- **TO DO**:
Find how many lines of the following entries contain "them". Reply with the number alone.

- **THE DATA**:

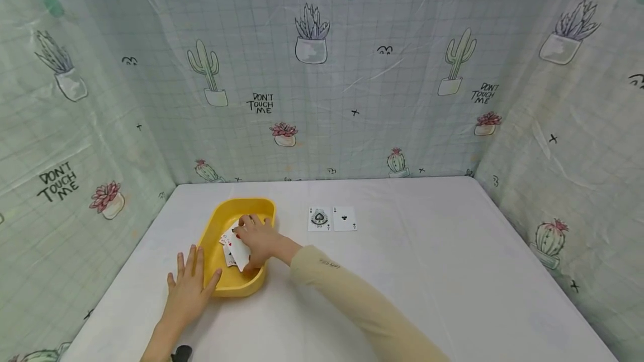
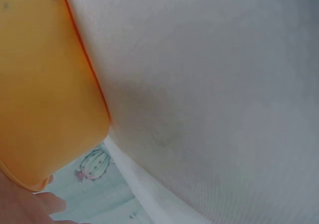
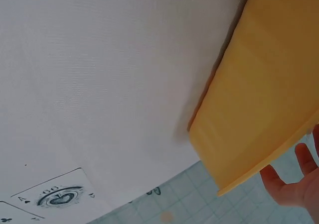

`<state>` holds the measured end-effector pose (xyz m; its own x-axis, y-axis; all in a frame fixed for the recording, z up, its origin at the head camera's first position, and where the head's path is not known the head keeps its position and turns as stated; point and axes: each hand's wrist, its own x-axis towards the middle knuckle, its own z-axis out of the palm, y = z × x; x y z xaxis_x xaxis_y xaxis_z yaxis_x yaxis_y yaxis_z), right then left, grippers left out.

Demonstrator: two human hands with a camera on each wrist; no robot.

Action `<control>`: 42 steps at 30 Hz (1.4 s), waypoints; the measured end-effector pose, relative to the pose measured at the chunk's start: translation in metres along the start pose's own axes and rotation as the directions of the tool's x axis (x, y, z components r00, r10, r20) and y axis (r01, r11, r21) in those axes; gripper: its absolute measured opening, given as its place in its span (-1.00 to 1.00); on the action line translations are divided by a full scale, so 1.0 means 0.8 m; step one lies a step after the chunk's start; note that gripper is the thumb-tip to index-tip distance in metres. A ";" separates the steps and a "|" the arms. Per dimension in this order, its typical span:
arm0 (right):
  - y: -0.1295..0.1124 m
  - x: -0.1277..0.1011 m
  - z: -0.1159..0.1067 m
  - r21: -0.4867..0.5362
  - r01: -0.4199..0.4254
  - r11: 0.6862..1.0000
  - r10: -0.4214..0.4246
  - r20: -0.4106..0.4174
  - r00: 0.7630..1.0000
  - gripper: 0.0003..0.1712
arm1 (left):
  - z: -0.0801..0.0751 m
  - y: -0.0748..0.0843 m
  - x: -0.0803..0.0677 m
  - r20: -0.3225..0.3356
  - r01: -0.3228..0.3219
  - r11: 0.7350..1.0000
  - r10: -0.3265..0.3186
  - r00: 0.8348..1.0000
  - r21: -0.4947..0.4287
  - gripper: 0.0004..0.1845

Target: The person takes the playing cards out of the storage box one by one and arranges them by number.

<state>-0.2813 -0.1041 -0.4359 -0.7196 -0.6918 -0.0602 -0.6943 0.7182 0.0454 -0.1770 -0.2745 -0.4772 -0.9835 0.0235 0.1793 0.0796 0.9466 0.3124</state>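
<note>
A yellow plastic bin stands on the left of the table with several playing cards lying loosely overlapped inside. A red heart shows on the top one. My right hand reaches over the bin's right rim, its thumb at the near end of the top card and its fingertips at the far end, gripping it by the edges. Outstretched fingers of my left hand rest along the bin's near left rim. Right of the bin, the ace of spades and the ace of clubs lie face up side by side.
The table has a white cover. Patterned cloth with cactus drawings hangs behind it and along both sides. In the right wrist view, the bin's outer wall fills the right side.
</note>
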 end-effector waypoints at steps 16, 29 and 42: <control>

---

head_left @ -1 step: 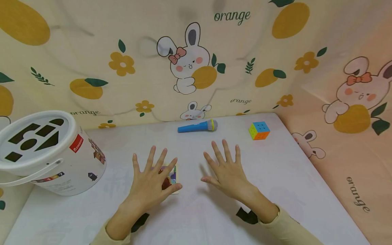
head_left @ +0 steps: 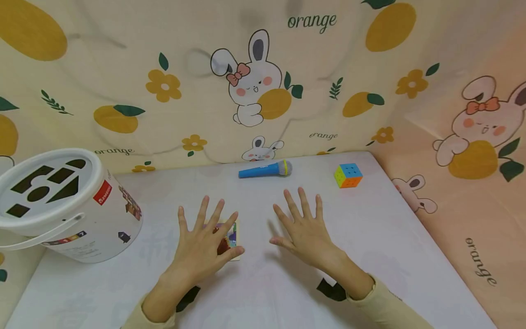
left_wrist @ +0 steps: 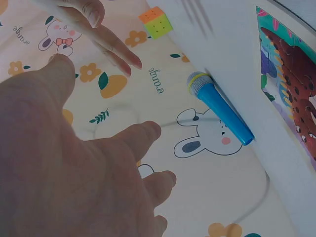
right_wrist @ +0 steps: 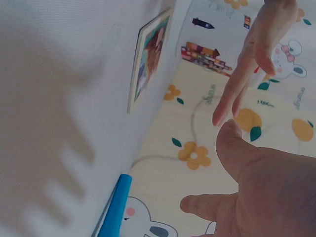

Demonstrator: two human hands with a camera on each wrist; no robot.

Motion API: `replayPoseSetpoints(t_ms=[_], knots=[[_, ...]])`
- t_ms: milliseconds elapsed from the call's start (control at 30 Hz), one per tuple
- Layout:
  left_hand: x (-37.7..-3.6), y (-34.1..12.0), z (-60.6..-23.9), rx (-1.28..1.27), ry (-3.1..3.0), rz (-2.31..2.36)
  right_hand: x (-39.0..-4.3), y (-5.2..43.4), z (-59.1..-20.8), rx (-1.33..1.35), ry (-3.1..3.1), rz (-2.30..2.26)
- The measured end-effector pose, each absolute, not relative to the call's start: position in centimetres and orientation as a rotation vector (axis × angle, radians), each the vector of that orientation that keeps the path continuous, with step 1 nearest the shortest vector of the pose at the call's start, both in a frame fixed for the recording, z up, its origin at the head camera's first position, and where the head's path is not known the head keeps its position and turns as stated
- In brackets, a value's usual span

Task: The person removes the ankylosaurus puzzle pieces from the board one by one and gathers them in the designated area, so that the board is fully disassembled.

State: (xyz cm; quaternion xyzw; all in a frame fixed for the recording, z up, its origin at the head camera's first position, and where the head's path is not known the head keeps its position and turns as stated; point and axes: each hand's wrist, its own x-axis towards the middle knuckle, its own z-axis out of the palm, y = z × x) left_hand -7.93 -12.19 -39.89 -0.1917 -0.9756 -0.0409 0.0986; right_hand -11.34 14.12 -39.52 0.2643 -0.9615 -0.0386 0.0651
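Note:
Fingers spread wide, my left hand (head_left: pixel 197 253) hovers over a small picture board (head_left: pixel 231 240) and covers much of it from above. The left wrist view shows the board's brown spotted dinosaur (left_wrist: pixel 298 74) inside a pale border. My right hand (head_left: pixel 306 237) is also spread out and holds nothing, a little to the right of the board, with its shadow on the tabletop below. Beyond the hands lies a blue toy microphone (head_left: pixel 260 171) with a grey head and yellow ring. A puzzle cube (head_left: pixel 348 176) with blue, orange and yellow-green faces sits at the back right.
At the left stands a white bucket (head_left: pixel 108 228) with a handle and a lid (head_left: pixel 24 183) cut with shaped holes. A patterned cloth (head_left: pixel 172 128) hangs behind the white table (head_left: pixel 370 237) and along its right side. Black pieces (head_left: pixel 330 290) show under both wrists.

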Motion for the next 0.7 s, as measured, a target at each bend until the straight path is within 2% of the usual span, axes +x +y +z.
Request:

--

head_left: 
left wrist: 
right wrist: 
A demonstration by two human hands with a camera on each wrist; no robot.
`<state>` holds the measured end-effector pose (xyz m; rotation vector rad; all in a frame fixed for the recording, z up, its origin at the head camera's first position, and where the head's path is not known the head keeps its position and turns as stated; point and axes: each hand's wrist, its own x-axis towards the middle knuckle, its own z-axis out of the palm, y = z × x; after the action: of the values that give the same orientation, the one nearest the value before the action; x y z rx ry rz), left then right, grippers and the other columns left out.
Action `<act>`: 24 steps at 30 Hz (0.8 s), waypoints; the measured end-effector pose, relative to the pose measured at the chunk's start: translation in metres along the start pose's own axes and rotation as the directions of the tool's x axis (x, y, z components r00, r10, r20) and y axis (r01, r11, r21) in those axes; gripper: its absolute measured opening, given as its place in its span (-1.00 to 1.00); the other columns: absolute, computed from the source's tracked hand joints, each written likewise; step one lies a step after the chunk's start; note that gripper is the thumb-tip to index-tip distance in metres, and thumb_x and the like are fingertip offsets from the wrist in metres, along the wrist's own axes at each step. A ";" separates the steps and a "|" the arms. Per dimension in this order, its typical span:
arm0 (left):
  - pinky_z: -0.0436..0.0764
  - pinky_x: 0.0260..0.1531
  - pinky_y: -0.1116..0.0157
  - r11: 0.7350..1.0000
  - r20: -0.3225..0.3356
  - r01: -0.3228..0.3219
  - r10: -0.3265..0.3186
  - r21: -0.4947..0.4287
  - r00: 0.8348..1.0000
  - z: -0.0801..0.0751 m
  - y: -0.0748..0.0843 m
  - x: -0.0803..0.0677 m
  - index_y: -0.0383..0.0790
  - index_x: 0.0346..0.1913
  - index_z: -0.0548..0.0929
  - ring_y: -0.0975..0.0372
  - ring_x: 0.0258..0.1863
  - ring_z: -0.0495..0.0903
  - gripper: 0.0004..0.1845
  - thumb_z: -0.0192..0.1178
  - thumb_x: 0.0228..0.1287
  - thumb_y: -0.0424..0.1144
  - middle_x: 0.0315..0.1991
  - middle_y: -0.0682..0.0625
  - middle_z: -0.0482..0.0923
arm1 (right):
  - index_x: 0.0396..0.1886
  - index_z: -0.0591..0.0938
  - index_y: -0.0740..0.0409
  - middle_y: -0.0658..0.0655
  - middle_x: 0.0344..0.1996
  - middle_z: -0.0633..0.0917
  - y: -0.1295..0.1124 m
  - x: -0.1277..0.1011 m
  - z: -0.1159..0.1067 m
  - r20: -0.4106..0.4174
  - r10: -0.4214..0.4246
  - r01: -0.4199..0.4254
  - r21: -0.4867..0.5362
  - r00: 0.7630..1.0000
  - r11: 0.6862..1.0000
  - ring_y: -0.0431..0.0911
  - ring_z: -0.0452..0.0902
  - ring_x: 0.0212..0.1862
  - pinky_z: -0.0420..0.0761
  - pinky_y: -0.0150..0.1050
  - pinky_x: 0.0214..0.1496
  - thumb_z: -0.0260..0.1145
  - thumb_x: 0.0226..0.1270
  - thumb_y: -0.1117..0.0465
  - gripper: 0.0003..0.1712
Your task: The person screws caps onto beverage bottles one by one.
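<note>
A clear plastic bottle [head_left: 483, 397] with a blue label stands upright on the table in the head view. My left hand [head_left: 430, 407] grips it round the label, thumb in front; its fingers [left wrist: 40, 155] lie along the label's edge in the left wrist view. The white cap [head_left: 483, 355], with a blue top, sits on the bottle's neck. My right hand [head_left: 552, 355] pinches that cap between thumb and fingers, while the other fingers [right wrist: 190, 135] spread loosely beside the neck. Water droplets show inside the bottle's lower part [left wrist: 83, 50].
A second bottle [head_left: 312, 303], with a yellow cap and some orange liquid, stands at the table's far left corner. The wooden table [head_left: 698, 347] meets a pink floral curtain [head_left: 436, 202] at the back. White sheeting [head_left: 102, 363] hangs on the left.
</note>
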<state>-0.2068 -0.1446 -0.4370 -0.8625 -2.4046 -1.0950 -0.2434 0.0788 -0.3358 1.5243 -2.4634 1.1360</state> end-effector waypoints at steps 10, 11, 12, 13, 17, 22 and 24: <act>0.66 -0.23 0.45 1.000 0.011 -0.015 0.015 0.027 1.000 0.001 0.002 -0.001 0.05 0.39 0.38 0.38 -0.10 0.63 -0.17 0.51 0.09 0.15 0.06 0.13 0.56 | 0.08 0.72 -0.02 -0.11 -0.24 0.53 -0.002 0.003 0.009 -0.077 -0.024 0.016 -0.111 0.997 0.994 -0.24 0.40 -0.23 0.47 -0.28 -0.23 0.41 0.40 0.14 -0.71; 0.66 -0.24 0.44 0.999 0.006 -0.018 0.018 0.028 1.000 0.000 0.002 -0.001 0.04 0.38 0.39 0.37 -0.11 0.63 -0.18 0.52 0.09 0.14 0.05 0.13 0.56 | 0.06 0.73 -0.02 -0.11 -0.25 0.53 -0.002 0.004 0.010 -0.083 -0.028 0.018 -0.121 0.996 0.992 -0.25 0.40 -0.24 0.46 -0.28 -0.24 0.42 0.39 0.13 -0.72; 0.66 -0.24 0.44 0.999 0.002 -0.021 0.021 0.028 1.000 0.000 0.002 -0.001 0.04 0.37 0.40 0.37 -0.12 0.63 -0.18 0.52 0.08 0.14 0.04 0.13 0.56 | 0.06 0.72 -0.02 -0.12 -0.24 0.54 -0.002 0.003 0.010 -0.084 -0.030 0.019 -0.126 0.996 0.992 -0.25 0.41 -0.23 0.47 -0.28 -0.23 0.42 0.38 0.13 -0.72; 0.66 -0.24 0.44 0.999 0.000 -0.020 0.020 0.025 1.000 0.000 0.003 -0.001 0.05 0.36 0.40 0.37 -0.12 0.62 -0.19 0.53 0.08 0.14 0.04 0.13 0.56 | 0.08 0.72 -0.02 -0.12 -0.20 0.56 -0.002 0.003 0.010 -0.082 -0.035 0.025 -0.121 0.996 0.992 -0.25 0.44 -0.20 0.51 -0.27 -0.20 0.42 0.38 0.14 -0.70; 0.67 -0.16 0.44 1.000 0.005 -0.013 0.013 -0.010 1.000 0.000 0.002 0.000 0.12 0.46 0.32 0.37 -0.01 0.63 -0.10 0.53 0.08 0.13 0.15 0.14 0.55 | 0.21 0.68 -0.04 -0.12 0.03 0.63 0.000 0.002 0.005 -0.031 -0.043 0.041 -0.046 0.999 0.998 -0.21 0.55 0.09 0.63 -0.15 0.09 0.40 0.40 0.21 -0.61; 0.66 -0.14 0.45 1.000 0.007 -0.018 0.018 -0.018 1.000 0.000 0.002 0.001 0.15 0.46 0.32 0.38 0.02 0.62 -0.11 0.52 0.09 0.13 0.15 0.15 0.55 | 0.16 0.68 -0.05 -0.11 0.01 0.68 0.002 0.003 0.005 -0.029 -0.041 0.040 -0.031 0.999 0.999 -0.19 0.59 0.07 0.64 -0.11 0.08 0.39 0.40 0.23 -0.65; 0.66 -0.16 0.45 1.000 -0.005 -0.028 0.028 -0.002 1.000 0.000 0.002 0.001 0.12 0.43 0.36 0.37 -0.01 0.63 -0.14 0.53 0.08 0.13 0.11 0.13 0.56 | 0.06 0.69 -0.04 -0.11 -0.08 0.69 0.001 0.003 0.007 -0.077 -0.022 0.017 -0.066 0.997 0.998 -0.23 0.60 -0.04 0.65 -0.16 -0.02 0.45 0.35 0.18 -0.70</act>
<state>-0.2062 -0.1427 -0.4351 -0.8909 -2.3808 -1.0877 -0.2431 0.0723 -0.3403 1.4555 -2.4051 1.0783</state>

- **COMPLETED EXERCISE**:
2